La dictadura de una argolla

Quien cree en la igualdad y equidad reparte, cede, concede, dialoga, hace acuerdos, etc. ¿Acaso esto no suena (y es) más democrático que la imposición de un pensamiento único?

Karina Calmet

| Columnista

El movimiento político de izquierda ha afirmado desde siempre que su modelo defiende “la igualdad social”. Un modelo que ellos mismos se han encargado de volver caduco por, entre otras cosas, el enriquecimiento de sus líderes a costa de los pobres en varios países del mundo. ¿Una muestra?
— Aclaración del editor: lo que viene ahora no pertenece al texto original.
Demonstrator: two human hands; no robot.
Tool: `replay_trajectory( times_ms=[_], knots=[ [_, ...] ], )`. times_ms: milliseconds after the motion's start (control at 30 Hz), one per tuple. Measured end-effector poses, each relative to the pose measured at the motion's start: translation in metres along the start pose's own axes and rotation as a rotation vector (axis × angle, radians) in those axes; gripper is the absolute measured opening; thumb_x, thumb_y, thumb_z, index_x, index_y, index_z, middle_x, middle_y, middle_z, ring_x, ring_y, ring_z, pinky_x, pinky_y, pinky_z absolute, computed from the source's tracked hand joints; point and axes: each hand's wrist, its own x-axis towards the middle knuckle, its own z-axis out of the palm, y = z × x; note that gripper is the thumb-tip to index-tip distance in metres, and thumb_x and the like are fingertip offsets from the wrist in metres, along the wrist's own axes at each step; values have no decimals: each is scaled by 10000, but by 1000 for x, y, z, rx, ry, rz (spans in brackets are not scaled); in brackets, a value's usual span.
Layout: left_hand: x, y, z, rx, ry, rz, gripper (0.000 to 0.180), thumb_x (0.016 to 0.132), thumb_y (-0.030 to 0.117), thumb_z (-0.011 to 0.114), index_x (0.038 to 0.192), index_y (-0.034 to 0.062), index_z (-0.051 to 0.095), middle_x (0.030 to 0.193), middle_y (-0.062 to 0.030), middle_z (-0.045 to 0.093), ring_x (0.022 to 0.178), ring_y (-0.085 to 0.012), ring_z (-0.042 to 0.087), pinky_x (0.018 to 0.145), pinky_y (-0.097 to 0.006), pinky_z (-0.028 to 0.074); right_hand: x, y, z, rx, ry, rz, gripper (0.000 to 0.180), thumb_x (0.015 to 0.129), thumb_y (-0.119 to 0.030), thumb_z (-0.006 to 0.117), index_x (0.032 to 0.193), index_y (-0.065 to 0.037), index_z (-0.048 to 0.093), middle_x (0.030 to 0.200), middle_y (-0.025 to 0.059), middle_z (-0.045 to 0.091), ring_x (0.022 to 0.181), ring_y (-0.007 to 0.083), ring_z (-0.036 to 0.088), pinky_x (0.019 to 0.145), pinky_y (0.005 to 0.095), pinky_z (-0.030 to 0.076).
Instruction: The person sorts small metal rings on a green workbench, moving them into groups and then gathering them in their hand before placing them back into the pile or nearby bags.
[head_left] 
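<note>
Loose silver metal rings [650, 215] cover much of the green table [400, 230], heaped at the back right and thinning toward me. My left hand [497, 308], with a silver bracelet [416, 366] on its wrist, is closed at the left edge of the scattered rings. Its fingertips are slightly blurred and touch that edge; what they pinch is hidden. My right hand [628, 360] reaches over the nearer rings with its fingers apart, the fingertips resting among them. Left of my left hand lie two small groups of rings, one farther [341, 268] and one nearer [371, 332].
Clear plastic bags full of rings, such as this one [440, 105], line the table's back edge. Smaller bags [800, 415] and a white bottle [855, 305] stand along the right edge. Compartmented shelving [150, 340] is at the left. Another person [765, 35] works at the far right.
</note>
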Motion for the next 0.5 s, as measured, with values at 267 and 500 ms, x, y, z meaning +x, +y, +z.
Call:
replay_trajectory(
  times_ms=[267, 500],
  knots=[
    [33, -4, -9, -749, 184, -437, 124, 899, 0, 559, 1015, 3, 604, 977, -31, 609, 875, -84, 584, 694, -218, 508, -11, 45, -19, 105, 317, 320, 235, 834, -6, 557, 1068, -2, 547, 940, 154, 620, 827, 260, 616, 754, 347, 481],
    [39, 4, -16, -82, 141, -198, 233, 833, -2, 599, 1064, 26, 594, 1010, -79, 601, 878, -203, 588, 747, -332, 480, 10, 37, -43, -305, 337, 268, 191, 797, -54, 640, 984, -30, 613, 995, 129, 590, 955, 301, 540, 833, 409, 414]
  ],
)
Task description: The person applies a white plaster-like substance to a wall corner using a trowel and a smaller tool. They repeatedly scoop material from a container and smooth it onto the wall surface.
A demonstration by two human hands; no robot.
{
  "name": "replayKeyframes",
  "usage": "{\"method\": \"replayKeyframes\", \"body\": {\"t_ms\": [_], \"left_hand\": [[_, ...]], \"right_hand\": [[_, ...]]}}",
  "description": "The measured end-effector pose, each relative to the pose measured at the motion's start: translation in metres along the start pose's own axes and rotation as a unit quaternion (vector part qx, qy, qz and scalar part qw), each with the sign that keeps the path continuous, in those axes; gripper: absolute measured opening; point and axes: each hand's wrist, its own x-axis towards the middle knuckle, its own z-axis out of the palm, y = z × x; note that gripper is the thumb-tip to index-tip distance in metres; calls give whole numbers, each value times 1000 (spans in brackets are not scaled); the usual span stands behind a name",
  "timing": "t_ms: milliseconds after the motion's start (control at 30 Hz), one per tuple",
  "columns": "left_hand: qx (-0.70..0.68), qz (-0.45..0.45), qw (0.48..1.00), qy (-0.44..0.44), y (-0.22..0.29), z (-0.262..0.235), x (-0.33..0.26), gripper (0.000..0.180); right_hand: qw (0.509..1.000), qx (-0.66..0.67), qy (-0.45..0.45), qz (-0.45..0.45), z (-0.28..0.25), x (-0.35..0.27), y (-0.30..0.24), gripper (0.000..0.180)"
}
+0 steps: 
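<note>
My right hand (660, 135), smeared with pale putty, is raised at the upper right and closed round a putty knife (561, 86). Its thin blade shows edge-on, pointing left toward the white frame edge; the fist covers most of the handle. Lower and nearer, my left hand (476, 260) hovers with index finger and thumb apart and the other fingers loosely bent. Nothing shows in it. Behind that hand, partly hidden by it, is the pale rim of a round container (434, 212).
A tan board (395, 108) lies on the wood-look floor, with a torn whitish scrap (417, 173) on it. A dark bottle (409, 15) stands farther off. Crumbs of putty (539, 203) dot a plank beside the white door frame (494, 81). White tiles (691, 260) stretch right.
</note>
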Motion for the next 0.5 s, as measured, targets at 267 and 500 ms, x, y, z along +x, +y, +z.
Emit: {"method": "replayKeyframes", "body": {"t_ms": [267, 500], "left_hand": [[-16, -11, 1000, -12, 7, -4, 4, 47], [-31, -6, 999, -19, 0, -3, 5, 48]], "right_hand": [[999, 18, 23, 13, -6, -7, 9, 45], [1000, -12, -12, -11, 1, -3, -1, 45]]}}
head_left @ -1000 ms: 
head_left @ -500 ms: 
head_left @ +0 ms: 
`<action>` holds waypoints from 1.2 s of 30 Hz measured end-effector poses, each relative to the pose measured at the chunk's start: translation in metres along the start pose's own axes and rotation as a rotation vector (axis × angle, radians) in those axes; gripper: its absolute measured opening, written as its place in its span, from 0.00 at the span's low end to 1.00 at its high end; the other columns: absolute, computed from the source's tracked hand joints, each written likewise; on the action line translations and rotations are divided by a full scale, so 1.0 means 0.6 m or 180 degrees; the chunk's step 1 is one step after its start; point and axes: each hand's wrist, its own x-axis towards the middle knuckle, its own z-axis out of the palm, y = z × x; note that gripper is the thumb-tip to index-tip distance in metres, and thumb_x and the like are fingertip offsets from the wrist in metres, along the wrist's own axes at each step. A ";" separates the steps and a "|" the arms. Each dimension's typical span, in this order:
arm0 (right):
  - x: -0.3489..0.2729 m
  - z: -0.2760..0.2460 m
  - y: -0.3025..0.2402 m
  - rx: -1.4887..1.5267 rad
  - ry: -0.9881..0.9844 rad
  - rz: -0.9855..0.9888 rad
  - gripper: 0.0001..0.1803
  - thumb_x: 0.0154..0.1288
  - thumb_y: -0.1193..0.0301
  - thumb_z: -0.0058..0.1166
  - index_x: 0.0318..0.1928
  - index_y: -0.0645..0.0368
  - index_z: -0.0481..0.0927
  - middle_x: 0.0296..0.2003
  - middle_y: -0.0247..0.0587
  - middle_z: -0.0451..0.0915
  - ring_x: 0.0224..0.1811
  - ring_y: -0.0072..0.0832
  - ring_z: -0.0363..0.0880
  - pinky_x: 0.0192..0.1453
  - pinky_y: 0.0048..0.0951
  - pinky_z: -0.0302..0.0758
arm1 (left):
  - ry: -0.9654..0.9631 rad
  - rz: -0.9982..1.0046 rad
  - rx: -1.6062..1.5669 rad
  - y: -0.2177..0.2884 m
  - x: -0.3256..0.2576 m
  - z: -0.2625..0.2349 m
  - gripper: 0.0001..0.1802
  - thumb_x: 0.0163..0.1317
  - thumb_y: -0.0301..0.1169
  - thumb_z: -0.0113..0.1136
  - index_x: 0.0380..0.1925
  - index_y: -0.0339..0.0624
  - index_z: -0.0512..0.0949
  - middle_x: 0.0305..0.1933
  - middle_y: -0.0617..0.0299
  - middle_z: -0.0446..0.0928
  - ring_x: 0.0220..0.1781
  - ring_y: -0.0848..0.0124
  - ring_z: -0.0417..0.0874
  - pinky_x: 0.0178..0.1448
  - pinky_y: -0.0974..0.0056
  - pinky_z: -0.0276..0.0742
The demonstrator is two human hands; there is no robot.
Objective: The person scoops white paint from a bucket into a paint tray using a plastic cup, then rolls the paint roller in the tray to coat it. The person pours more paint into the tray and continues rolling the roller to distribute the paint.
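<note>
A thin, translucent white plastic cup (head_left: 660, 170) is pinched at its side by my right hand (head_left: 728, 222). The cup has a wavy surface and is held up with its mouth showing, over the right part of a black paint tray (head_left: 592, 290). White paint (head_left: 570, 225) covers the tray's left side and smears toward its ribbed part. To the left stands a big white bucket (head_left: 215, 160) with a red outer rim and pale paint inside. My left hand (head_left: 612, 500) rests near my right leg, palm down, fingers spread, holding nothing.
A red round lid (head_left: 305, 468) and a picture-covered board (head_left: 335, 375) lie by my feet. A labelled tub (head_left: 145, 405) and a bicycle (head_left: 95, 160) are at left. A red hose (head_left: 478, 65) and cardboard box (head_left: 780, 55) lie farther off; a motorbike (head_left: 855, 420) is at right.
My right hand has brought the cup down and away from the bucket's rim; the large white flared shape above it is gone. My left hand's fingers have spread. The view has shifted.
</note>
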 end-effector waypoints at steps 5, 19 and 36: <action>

El chavismo y el actual dictador en Venezuela.

¿Y en el Perú? Pues los izquierdistas siguen existiendo enquistados en varios sectores desde hace años. Hacen lo que se les da la gana viviendo del Estado (es decir, de nuestros impuestos), funcionando en muchos casos como supuestos “líderes de opinión” a favor de una plataforma que mantiene-perpetúa en el poder a sus amigos.

Hoy me ocupo y señalo a quienes, envalentonados en la burbuja de las redes sociales, dedican la mayor parte de su tiempo a insultar públicamente. Varios de ellos son mujeres y hombres de casi cuarenta años, muy jóvenes para alegar amnesia (solo recuerdan una parte de la historia reciente o simplemente la omiten) pero al mismo tiempo un poco mayorcitos para continuar apareciendo en producciones artísticas simulando tener veinte. Entre paréntesis: me pregunto cómo en esos casos se olvidan de su espíritu generoso de izquierda y se resisten a abrir en su círculo un espacio al profesional joven que se lo merece. ¿Acaso no hay jóvenes talentosos y con preparación? ¿Por qué no le dan paso a nuevas generaciones?

Volviendo al tema del artículo, estimado lector, ¿no le parece extraño que siempre veamos a los mismos rostros en las mismas plataformas y a los mismos individuos rotando cargos gobierno tras gobierno? ¿No es muy llamativo también que, oh, casualidad, esos rostros sean simpatizantes de izquierda y en las redes se unan rápidamente bajo una misma consigna para atacar y rebatir no con argumentos sino con pura difamación a los que no piensan como ellos? ¿Sabe usted cómo se llama eso?

Querido lector, la respuesta se la dejo de tarea (y se la soplo: mire el titular).

Sí. Quien cree en la igualdad y equidad reparte, cede, concede, dialoga, hace acuerdos, etc. Al fin y al cabo, esto suena (y es) más democrático que la imposición de un pensamiento único… ¿o no?